▸ What the task asks: Give the data again exactly, from its opening line through the line in which "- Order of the" appears.

▸ Dataset excerpts:

§ §

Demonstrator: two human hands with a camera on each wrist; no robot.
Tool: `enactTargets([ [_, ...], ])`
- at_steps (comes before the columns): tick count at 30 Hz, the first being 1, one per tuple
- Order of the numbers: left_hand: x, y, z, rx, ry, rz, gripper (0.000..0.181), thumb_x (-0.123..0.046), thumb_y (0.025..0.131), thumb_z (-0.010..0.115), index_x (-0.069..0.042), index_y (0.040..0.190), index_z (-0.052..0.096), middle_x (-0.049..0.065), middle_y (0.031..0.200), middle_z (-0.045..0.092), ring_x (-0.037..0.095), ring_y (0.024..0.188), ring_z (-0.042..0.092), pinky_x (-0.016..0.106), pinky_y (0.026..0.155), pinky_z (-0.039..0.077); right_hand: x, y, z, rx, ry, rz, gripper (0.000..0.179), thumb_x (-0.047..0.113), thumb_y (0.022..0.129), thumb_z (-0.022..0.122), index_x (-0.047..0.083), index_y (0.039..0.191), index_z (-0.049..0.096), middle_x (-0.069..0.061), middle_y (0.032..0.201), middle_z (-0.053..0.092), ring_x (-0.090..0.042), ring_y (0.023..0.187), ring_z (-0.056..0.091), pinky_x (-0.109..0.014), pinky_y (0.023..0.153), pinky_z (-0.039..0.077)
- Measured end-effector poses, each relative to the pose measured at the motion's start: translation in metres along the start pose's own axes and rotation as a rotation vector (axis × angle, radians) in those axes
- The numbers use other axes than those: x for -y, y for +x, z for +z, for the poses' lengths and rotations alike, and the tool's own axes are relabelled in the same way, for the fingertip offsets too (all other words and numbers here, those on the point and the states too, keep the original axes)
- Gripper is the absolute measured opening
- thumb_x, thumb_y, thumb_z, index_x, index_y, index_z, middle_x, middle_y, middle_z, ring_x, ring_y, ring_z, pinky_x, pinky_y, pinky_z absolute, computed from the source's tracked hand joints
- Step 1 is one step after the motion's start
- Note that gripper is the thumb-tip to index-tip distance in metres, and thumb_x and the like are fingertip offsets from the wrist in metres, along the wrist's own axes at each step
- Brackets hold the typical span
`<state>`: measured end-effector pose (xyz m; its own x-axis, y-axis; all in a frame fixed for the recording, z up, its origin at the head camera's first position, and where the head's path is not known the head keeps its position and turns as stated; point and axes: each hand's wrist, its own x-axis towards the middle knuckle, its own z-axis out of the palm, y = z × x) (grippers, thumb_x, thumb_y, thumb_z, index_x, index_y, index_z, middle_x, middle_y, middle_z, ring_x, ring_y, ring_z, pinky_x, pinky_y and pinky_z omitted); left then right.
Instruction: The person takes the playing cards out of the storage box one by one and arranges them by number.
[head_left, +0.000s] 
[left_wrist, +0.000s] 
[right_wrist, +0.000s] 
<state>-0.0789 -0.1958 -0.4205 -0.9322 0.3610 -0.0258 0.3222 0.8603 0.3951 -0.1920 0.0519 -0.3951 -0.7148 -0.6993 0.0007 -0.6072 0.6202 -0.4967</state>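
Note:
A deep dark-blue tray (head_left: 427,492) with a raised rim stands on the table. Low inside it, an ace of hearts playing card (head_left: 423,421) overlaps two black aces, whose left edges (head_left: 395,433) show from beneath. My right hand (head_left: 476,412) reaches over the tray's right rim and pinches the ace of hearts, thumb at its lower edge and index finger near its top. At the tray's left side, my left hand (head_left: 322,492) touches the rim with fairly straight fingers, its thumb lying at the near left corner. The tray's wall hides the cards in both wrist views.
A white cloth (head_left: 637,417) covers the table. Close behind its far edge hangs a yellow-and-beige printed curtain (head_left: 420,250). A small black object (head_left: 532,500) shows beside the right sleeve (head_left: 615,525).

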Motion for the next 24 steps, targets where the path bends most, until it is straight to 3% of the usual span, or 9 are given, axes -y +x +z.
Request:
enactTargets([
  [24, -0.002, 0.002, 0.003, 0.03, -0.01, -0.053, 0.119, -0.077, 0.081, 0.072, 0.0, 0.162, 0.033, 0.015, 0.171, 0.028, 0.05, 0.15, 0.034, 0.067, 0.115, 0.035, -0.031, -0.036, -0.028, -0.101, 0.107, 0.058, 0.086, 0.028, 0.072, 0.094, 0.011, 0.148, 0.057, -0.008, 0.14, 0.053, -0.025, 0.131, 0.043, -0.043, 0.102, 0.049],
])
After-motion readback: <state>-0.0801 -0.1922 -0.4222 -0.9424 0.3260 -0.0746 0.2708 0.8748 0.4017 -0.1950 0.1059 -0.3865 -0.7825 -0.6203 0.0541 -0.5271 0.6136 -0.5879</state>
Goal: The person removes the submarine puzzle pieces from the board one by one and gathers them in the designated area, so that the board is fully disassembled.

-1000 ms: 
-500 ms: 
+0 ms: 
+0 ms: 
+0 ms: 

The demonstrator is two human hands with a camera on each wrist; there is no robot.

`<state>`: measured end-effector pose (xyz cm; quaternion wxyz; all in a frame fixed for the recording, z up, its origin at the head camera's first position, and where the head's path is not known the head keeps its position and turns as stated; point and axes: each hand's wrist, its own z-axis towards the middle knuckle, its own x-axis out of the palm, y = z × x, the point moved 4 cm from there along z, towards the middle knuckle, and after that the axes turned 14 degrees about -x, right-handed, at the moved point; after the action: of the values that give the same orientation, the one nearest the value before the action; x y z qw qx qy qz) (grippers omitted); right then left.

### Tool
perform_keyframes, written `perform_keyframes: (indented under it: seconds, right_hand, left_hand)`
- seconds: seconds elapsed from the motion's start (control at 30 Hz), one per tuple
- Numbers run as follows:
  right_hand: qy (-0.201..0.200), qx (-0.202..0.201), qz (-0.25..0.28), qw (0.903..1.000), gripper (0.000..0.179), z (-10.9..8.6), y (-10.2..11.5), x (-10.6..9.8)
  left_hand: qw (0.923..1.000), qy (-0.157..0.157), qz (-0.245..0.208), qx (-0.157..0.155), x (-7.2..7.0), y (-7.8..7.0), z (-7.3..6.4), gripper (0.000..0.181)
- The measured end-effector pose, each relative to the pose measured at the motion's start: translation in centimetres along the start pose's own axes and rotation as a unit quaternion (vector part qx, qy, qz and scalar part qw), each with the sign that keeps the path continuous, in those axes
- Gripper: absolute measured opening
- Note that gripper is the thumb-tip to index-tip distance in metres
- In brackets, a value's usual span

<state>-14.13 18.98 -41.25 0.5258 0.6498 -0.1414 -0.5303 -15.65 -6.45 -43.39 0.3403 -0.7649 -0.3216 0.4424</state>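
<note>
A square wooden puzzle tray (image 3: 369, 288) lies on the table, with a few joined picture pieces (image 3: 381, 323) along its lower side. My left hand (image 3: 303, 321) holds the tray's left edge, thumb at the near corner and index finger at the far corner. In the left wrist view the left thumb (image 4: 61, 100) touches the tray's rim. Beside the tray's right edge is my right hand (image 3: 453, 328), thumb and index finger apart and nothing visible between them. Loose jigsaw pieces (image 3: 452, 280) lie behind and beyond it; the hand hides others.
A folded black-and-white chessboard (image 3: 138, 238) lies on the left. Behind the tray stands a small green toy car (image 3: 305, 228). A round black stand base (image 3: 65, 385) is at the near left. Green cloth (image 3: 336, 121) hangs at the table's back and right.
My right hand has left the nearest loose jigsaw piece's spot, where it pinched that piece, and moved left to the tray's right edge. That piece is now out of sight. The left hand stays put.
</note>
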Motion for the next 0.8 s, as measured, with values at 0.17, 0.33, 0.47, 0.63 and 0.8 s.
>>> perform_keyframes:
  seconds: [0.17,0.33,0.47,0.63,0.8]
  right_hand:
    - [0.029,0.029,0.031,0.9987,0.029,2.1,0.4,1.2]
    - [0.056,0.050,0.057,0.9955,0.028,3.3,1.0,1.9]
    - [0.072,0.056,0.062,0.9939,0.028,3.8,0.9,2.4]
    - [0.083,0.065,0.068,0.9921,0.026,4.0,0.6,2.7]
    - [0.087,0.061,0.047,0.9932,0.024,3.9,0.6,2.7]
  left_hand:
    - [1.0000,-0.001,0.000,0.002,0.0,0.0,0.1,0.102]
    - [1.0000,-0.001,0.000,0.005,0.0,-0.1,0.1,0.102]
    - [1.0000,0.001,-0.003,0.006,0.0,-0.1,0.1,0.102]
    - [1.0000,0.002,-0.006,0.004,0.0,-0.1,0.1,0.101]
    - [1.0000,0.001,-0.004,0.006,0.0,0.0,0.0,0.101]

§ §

▸ Task answer:
Demonstrator: two human hands with a camera on each wrist; no robot.
Tool: `enactTargets([ [_, ...], ])`
- at_steps (comes before the columns): tick count at 30 Hz, the first being 1, one per tuple
- Order of the numbers: left_hand: x, y, z, rx, ry, rz, gripper (0.000..0.181), thumb_x (-0.123..0.046), thumb_y (0.025..0.131), thumb_z (-0.010..0.115), index_x (-0.069..0.042), index_y (0.040..0.190), index_z (-0.052..0.096), middle_x (-0.049..0.065), middle_y (0.031..0.200), middle_z (-0.045..0.092), ring_x (-0.037..0.095), ring_y (0.024..0.188), ring_z (-0.042..0.092), pinky_x (-0.016..0.106), pinky_y (0.026..0.155), pinky_z (-0.039..0.077); right_hand: x, y, z, rx, ry, rz, gripper (0.000..0.179), thumb_x (-0.047..0.113), thumb_y (0.022..0.129), thumb_z (-0.022..0.122), index_x (-0.047..0.083), index_y (0.039..0.191), index_z (-0.049..0.096), middle_x (-0.069..0.061), middle_y (0.032..0.201), middle_z (-0.053..0.092), ring_x (-0.090..0.042), ring_y (0.023..0.187), ring_z (-0.056..0.091), pinky_x (-0.109..0.014), pinky_y (0.023..0.153), pinky_z (-0.039..0.077)

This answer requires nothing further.